* **ACTION ITEM**:
When the string "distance" occurs in a line of the listing below, return that line.

* **RECORD EXCERPTS**:
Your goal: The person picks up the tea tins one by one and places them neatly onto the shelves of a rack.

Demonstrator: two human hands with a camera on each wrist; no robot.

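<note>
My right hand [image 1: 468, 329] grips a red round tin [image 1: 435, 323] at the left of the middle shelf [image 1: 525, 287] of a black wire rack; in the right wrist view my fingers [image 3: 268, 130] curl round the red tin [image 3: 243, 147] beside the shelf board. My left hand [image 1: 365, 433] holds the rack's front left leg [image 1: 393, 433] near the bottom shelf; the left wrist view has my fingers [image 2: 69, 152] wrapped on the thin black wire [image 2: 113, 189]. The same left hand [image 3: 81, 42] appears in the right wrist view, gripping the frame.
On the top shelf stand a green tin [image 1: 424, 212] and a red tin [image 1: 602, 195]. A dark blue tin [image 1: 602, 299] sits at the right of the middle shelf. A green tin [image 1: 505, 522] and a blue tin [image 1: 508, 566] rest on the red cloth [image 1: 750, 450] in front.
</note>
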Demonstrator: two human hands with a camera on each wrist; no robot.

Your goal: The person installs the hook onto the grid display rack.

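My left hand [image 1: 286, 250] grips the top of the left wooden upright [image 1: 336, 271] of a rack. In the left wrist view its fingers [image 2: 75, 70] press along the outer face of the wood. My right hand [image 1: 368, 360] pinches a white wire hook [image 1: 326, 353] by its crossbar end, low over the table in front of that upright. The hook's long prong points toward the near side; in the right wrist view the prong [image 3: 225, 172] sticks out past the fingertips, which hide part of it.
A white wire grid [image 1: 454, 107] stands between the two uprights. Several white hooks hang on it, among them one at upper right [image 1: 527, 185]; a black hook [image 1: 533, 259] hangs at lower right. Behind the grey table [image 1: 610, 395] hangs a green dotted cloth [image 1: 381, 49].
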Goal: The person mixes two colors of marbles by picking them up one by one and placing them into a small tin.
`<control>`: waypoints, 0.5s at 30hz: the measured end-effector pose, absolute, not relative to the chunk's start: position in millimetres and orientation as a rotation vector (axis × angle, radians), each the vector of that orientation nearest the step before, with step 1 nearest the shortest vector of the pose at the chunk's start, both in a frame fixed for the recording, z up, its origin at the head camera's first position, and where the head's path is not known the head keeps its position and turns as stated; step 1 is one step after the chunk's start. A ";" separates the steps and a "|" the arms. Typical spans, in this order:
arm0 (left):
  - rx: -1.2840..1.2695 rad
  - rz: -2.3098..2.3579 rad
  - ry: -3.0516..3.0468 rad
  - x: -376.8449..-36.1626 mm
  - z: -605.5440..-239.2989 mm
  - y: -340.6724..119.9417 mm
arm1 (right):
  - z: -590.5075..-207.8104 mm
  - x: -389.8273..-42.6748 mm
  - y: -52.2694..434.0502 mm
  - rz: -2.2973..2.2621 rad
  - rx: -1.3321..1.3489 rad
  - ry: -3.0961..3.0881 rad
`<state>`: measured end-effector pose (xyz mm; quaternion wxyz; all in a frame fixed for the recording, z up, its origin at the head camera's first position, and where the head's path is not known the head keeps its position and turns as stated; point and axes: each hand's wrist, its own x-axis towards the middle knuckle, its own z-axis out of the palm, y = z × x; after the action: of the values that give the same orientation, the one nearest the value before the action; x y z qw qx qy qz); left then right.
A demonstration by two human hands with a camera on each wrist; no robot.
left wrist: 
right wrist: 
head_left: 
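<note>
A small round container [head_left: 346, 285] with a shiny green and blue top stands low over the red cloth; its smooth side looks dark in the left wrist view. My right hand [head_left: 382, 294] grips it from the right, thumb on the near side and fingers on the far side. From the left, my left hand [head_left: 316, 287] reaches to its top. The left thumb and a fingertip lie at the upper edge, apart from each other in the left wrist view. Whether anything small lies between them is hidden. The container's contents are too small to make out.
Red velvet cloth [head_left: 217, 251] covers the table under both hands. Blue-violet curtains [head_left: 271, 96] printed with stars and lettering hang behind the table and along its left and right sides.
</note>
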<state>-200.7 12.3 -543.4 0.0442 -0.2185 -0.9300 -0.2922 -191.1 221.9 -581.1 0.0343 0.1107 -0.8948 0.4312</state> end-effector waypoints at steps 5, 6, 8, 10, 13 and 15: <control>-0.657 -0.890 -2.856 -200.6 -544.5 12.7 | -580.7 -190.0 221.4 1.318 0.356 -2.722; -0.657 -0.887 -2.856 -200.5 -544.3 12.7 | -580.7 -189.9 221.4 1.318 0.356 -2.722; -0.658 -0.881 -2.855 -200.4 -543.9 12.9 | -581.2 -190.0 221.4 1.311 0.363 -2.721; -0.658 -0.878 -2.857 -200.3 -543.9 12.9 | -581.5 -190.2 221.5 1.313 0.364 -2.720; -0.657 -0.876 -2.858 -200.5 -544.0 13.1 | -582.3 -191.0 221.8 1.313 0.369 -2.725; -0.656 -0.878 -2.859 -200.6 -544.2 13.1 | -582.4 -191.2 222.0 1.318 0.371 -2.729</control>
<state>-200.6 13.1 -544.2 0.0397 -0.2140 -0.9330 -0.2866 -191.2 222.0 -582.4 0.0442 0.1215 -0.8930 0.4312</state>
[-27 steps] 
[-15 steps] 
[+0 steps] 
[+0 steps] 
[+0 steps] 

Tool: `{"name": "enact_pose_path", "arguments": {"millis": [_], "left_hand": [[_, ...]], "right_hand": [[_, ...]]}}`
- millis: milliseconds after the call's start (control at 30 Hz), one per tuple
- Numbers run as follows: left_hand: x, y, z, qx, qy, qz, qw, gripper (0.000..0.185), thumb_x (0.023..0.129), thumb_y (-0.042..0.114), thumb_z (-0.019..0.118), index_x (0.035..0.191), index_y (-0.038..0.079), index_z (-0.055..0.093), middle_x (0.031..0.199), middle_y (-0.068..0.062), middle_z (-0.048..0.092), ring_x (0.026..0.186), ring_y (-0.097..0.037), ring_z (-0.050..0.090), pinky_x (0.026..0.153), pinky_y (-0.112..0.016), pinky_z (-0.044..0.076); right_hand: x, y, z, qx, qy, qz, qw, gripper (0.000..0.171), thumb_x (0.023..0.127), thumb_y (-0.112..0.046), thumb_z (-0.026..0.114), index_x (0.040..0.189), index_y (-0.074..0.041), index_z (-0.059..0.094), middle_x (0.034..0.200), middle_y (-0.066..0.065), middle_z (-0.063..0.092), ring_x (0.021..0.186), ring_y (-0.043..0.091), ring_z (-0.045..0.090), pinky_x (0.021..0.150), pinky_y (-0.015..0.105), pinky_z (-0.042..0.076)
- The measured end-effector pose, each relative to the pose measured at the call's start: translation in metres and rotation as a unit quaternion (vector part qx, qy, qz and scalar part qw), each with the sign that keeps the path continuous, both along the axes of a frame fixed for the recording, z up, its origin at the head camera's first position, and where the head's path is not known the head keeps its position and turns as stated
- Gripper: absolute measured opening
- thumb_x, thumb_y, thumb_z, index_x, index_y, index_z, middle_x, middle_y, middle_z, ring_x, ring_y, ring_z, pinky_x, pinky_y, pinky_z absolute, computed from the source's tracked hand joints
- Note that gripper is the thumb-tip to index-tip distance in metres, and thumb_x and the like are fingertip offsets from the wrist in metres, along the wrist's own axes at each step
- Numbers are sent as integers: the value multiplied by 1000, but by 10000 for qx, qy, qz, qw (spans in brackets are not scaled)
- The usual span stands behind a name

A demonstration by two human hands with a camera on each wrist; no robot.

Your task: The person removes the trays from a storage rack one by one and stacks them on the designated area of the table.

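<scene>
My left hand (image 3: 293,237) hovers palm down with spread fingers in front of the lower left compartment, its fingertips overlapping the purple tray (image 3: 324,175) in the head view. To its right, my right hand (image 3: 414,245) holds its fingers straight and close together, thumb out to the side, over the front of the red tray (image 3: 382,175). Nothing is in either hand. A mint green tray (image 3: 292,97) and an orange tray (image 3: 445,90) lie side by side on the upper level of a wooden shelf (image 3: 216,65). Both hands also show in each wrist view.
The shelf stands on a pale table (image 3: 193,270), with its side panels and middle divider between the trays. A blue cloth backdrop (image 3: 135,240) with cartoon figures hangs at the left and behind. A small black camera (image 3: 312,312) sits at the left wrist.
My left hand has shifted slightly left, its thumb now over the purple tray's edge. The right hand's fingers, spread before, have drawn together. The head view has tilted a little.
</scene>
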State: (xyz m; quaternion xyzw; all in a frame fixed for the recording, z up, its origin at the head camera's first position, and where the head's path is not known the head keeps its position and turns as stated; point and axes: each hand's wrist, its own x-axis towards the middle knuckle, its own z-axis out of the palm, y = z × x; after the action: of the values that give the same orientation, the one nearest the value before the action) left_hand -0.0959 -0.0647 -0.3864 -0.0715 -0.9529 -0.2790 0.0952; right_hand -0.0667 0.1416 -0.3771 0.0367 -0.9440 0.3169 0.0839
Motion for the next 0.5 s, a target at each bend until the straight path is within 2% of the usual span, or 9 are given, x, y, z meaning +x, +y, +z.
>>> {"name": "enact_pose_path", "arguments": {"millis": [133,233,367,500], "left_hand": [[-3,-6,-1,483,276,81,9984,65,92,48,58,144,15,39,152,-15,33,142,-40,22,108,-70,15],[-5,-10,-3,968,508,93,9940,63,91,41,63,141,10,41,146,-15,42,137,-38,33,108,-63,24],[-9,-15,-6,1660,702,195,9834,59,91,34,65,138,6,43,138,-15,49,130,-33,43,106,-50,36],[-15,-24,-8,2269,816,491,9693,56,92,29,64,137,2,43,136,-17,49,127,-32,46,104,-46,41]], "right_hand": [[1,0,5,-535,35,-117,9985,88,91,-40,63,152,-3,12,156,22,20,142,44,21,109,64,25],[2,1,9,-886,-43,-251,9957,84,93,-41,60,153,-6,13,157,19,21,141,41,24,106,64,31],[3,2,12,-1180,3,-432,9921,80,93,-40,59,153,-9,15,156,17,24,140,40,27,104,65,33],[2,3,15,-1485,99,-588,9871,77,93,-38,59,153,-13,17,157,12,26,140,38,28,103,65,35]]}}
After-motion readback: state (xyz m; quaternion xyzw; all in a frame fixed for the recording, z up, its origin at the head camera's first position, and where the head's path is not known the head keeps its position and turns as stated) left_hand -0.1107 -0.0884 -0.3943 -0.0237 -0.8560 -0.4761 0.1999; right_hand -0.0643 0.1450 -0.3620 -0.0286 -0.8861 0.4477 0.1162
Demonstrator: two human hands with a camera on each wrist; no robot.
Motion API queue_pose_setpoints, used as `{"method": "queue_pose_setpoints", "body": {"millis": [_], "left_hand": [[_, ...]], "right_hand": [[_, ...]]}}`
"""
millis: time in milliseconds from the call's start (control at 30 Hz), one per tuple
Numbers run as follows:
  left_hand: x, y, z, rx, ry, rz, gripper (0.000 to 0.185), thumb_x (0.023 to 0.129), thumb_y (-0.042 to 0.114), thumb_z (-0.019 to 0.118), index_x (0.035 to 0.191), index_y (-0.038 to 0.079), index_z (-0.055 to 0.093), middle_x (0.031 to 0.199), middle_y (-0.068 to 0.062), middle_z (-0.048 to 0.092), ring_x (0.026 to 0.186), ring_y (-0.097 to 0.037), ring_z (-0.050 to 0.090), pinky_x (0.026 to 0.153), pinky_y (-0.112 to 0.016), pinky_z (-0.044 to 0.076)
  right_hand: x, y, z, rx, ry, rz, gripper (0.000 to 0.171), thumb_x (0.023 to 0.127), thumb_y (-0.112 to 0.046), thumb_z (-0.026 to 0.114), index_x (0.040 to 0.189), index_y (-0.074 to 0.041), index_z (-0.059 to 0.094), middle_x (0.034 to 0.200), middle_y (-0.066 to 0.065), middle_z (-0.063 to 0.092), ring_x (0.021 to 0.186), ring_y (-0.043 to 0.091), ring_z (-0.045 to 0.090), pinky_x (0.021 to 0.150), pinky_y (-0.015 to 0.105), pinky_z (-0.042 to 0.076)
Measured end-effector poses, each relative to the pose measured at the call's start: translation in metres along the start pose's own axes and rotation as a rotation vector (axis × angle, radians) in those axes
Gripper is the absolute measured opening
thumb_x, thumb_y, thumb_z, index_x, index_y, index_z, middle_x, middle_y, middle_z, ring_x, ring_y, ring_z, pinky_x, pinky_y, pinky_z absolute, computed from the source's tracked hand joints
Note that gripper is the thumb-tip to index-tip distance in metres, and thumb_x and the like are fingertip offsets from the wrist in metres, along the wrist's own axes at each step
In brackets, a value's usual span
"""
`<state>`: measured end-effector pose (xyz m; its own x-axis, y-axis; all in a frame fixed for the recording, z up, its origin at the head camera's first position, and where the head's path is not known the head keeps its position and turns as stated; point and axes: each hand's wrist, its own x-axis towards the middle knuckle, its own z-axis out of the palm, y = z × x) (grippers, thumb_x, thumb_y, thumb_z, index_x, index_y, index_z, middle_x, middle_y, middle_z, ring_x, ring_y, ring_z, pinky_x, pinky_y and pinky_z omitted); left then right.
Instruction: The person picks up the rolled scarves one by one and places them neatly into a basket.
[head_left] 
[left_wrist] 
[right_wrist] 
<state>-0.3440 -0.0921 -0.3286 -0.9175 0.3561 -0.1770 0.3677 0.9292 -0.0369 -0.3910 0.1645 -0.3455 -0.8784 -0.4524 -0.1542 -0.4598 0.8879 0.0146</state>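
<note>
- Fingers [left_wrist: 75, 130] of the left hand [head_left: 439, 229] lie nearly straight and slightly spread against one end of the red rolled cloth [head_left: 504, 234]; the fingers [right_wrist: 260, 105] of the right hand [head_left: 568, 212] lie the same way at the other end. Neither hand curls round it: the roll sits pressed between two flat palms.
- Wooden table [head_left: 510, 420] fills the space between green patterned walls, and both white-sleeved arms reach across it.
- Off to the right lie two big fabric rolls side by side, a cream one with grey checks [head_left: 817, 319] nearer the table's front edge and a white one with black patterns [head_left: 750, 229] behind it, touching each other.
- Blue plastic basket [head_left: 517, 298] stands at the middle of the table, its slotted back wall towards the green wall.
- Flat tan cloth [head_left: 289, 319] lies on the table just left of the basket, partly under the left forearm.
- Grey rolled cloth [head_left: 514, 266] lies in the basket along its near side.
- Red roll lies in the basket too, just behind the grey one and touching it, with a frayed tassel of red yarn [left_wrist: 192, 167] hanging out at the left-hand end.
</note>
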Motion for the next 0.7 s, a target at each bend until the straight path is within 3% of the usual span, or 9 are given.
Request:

* **COMPLETED TASK**:
- Note that gripper is the thumb-tip to index-tip distance in metres, and thumb_x and the like are fingertip offsets from the wrist in metres, along the wrist's own axes at each step
Note that gripper is the thumb-tip to index-tip distance in metres, and thumb_x and the like are fingertip offsets from the wrist in metres, along the wrist's own axes at each step

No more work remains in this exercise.